__What is required__. Among the lines below, which ones contain the word "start"? Copy every such line.

··· Data segment

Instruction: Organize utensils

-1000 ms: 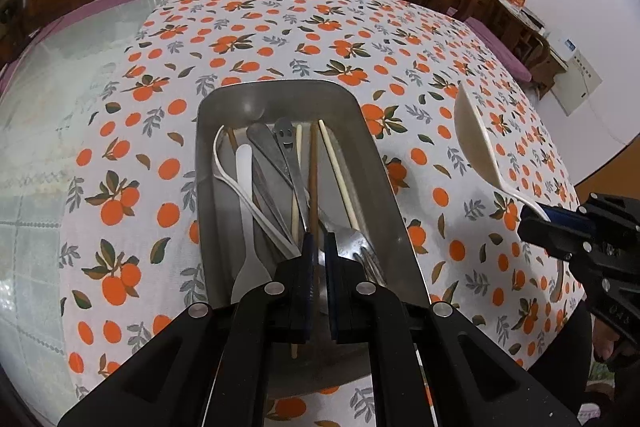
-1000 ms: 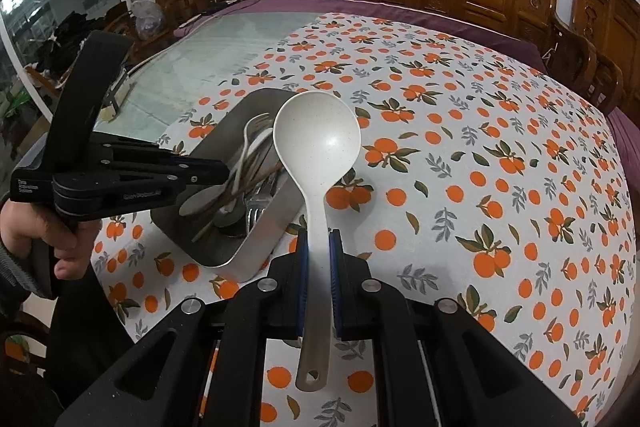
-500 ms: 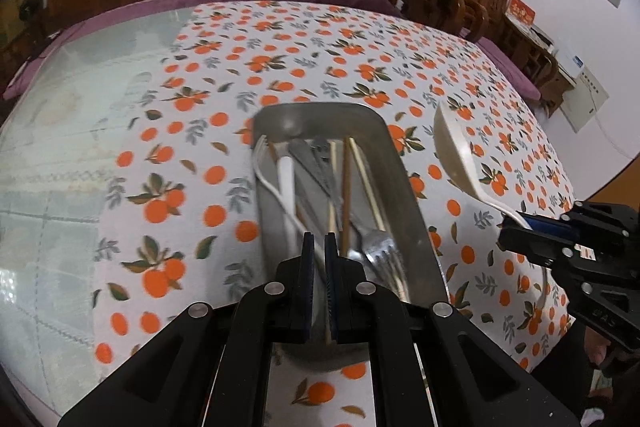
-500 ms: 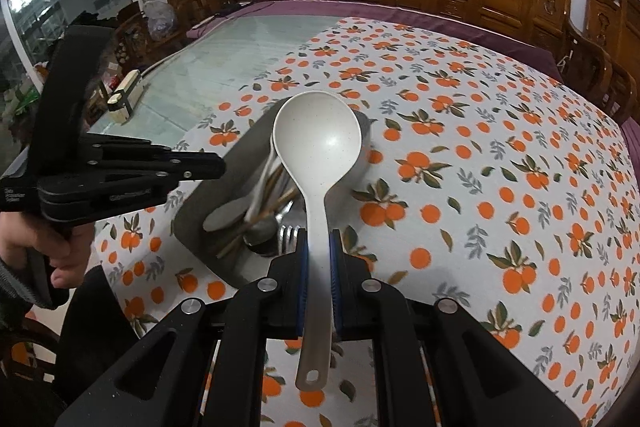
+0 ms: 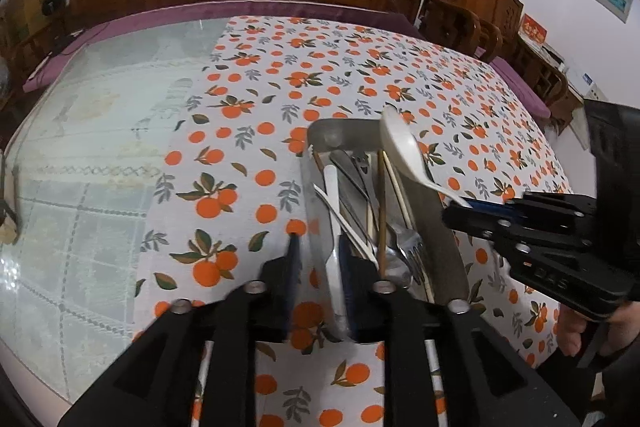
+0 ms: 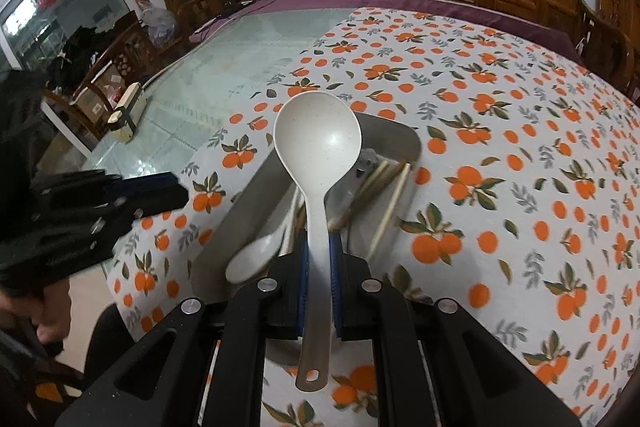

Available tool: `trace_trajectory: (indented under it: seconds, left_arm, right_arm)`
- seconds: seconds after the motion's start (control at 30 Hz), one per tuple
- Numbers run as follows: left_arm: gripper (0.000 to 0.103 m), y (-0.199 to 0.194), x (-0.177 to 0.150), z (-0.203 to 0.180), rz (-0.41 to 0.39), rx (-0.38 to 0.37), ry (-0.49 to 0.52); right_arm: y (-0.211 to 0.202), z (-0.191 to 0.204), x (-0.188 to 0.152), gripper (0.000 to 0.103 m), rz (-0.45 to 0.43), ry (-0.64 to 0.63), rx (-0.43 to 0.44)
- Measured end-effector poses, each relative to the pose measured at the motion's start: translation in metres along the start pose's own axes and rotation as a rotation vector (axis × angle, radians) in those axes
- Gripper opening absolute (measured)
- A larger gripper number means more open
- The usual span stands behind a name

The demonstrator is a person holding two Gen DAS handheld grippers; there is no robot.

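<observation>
Ladle hovering over the tray, left fingers parting

The right gripper (image 6: 319,267) is gripping a white ladle (image 6: 318,143) by its handle, fingers narrow and pressing on it, the bowl facing up above the metal tray (image 5: 444,227). The tray is sitting on the surface, on the orange-print cloth (image 5: 248,155), and is holding a fork (image 5: 408,247), wooden chopsticks (image 5: 382,203), a white spoon (image 6: 252,259) and other metal cutlery lying lengthwise. The left gripper (image 5: 318,255) is hanging over the tray's near left corner, its fingers (image 5: 294,259) opening with nothing pressed between them; a white handle is showing in the gap, lying in the tray below. A hand (image 5: 576,327) is holding the right gripper at the edge of the left view.
</observation>
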State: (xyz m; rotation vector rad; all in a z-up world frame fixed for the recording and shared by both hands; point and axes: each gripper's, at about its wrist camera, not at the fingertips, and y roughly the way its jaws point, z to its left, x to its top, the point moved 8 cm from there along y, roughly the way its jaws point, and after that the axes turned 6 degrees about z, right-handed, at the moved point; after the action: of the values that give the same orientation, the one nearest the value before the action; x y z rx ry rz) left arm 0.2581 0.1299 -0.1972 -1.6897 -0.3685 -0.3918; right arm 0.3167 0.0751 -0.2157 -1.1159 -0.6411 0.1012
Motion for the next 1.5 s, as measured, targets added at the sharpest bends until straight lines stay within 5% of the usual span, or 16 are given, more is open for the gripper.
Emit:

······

__Response for this exercise__.
- seconds: seconds after the motion's start (control at 30 Hz), one per tuple
- Measured end-effector poses, each relative to the pose measured at the motion's start: translation in metres along the start pose's own axes and rotation as a rotation vector (axis × angle, radians) in those axes

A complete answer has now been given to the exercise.